Résumé de la décision
M. et Mme A... C..., représentés par Me D..., ont déposé une requête auprès de la Cour pour annuler une ordonnance du juge des référés du tribunal administratif de Marseille, qui avait rejeté leur demande d'indemnités provisionnelles suite à un accident survenu le 29 septembre 2015. Ils contestaient la décision en invoquant un défaut de motivation, tout en affirmant que la responsabilité de la métropole d'Aix-Marseille-Provence était engagée pour défaut d'entretien de la chaussée. La Cour a rejeté leur requête, considérant que les éléments présentés ne permettaient pas d’établir une responsabilité non sérieusement contestable de la collectivité.
Arguments pertinents
1. Sur la motivation de l'ordonnance : Les requérants soutenaient que l'ordonnance rendue était insuffisamment motivée. Cependant, la Cour a affirmé que "l'ordonnance attaquée, qui est suffisamment motivée", avait justifié son rejet de la demande d’indemnisation provisionnelle.
2. Sur l'engagement de la responsabilité : Les requérants ont évoqué la présence d'un trou dans la chaussée comme cause de l’accident, arguant qu'aucun élément du dossier ne prouvait une faute de M. A... C... qui pourrait exonérer la métropole de sa responsabilité. Néanmoins, la Cour a relevé que "les conditions d'engagement de la responsabilité de la métropole d'Aix-Marseille-Provence ne pouvaient être regardées comme remplies avec une certitude suffisante".
3. Éléments de preuve : Le constat d'huissier apporté en soutien de leur demande ne permettait pas de déterminer les circonstances précises de l'accident, et le procès-verbal des services de police mentionnait "des possibles imprudences du conducteur". La Cour a donc jugé que les créances des requérants ne présentaient pas le caractère "non sérieusement contestable" exigé par l'article R. 541-1 du code de justice administrative.

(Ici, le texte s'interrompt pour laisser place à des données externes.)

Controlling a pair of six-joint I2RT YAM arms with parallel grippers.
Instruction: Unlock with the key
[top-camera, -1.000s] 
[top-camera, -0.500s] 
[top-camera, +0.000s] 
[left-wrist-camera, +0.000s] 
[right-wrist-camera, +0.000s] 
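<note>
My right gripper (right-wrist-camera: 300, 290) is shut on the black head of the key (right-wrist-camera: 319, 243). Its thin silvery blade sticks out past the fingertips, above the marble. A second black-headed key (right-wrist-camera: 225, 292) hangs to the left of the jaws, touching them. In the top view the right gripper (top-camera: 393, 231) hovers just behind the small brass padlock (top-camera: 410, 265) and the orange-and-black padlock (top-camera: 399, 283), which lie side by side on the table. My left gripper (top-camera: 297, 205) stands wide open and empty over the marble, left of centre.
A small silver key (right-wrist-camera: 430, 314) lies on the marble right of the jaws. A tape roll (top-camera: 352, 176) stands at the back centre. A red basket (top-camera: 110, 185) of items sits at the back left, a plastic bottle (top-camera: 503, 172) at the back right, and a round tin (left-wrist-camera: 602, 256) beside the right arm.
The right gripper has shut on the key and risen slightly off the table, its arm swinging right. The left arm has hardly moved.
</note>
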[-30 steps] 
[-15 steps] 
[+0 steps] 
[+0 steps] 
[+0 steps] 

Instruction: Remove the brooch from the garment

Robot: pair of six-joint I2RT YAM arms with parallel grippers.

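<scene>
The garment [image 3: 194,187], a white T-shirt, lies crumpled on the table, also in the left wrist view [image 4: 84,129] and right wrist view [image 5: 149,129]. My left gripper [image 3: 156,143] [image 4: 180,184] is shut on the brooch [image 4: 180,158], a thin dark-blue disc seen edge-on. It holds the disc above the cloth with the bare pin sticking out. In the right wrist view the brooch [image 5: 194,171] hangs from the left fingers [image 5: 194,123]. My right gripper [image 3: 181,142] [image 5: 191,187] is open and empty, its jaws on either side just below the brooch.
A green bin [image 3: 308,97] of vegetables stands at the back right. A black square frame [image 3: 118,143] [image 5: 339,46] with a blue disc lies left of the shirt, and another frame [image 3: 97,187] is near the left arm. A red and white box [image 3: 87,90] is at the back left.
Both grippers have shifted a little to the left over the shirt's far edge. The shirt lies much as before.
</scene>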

Interprétations et citations légales
1. Article R. 541-1 du code de justice administrative: Cet article prévoit que le juge des référés peut accorder une provision lorsque l'existence de l'obligation n'est pas sérieusement contestable. Dans cette affaire, la Cour a appliqué ce principe en considérant que "les créances que M. et Mme A... C... prétendaient détenir sur cette collectivité publique ne présentaient pas le caractère non sérieusement contestable requis".
2. Éléments de preuve et burden of proof: La décision met en lumière l'importance des preuves dans les procédures de référé. La Cour a constaté que ni le constat d'huissier ni le témoignage, bien qu'apportant des éléments pertinents sur l'état de la chaussée, ne suffisaient à établir une responsabilité claire de la métropole. Cela illustre le besoin d'une évaluation scrupuleuse des preuves dans la détermination de la responsabilité, surtout dans le cadre d'une procédure en référé où le standard de preuve est différent des procédures au fond.
Ainsi, la décision montre comment la Cour a interprété les obligations des parties en matière de preuve et de responsabilité, respectant les exigences légales tout en soulignant les limites de la procédure en référé.